The problem can be found at the following link: Question Link

Problem Description

Given an array arr[] of size n and an integer x, return 1 if there exists a pair of elements in the array whose absolute difference is x, otherwise, return -1.

Example:

Input:

n = 6
x = 78
arr[] = {5, 20, 3, 2, 5, 80}

Output:

1

Explanation: Pair (2, 80) has an absolute difference of 78.

My Approach

1. Initialization:

• Initialize an unordered set seen to store the elements encountered while traversing the array.

1. Pair Finding:

• Iterate through the array.

• For each element arr[i], check if arr[i] - x or arr[i] + x exists in the set seen.

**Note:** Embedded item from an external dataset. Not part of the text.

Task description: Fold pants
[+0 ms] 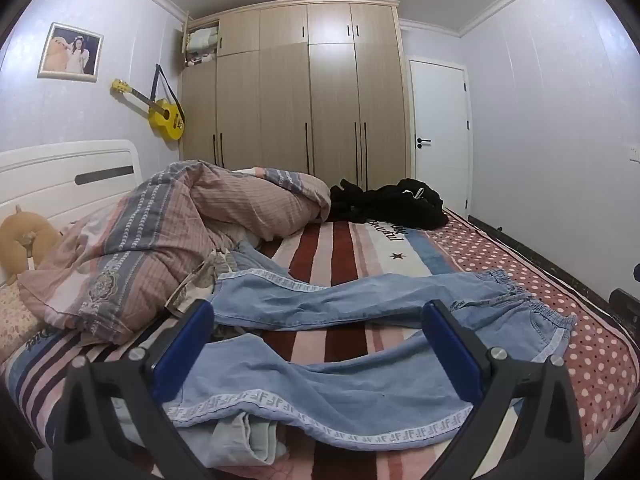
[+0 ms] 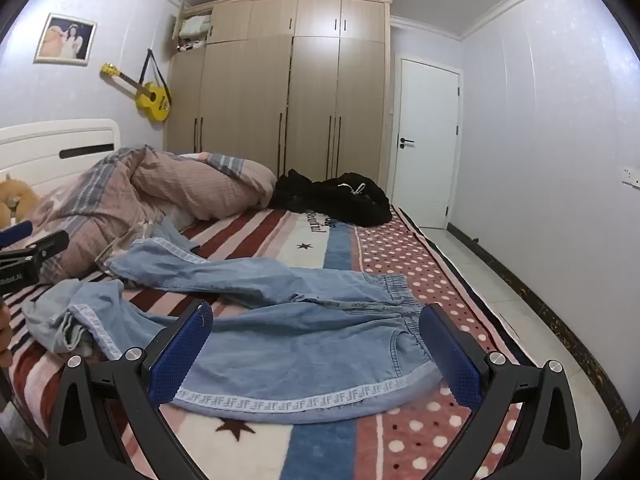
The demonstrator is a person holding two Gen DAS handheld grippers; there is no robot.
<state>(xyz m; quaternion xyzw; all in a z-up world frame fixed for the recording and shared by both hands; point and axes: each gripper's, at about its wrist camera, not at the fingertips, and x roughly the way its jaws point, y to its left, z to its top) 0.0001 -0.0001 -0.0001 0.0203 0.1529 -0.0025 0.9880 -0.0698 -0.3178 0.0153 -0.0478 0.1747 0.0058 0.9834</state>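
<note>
Light blue pants [image 1: 352, 384] with a white patterned side stripe lie spread on the bed, legs apart, waistband [image 1: 536, 304] to the right, leg ends to the left. They also show in the right wrist view [image 2: 288, 344]. My left gripper [image 1: 318, 320] is open and empty, hovering above the near leg. My right gripper [image 2: 316, 324] is open and empty, above the hip and waistband [image 2: 396, 292] end. The left gripper's tip [image 2: 36, 248] shows at the left edge of the right wrist view.
The bed has a striped and dotted blanket [image 1: 500, 248]. A crumpled pink and grey duvet [image 1: 160, 232] lies left, touching the far leg end. Black clothes [image 1: 392, 200] lie at the far side. The wardrobe [image 1: 304, 92], the door [image 1: 440, 128] and a tiled floor [image 2: 520, 312] on the right.
</note>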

If yes, return 1 as a pair with the required absolute difference exists.

• If not found, insert the current element arr[i] into the set seen.

1. Return:

• If no such pair is found after traversing the array, return -1.

Time and Auxiliary Space Complexity

• Expected Time Complexity: O(n * log(n)), as the insertion and lookup operations in an unordered set have an average time complexity of O(1), but the total time complexity would be dominated by the linear traversal of the array.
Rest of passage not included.